What you are asked to do: Search the records for the string "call", then copy each line that has it.

Stored data entries
= = = = = = =
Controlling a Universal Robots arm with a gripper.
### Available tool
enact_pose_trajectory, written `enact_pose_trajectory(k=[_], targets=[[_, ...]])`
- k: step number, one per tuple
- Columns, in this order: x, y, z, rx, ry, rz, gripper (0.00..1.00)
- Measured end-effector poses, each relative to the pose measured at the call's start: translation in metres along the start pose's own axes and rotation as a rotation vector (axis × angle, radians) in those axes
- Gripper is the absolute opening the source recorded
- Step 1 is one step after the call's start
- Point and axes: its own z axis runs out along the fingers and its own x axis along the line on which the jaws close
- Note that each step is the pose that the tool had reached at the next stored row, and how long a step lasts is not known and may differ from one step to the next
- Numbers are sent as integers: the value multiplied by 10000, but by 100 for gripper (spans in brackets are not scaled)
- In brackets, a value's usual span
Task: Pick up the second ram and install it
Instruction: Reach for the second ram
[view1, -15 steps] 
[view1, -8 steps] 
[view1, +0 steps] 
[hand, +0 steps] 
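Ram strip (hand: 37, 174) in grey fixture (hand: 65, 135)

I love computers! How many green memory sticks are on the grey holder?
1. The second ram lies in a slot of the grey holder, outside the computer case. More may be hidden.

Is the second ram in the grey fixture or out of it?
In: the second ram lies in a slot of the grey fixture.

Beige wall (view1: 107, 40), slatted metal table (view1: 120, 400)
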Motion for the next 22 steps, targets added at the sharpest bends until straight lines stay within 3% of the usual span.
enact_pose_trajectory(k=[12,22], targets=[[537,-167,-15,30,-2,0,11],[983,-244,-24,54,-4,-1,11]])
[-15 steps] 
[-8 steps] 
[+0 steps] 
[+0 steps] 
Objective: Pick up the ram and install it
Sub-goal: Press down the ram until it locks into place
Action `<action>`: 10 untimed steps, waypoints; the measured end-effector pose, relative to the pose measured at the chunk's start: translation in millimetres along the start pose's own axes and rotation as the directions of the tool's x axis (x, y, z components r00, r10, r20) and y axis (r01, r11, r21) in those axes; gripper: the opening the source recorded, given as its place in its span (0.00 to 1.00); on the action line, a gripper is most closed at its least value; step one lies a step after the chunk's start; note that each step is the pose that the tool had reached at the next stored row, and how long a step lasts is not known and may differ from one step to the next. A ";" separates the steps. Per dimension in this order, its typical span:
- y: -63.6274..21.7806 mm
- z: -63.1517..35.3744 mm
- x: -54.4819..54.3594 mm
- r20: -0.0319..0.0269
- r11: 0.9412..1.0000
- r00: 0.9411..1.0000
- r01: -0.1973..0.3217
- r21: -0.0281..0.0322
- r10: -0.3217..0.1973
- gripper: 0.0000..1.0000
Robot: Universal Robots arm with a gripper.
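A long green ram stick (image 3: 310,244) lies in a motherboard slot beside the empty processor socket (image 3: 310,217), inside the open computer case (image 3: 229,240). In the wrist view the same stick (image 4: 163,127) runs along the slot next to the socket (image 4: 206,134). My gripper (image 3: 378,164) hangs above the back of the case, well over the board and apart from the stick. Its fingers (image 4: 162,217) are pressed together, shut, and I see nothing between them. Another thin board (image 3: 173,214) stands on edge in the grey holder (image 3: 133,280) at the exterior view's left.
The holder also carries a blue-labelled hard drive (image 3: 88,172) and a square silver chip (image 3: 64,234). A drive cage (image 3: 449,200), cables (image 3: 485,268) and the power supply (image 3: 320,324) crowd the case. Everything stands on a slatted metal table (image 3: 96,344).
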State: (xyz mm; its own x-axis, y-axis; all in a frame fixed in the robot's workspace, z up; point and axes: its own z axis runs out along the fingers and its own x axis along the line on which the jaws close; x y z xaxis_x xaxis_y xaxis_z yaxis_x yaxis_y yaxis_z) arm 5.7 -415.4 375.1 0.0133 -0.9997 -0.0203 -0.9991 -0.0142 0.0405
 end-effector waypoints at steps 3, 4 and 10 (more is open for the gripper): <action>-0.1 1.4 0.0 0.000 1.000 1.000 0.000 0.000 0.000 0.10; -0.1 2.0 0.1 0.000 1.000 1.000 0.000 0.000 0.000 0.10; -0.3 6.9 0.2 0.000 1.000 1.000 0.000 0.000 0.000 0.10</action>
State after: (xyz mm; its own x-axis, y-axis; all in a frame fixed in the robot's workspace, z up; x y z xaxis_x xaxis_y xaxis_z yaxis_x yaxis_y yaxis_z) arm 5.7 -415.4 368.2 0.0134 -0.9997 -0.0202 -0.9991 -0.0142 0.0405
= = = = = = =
Answer:
- Measured end-effector poses, each relative to the pose measured at the call's start: translation in metres along the start pose's own axes and rotation as a rotation vector (axis × angle, radians) in those axes
- Step 1 is one step after the call's start

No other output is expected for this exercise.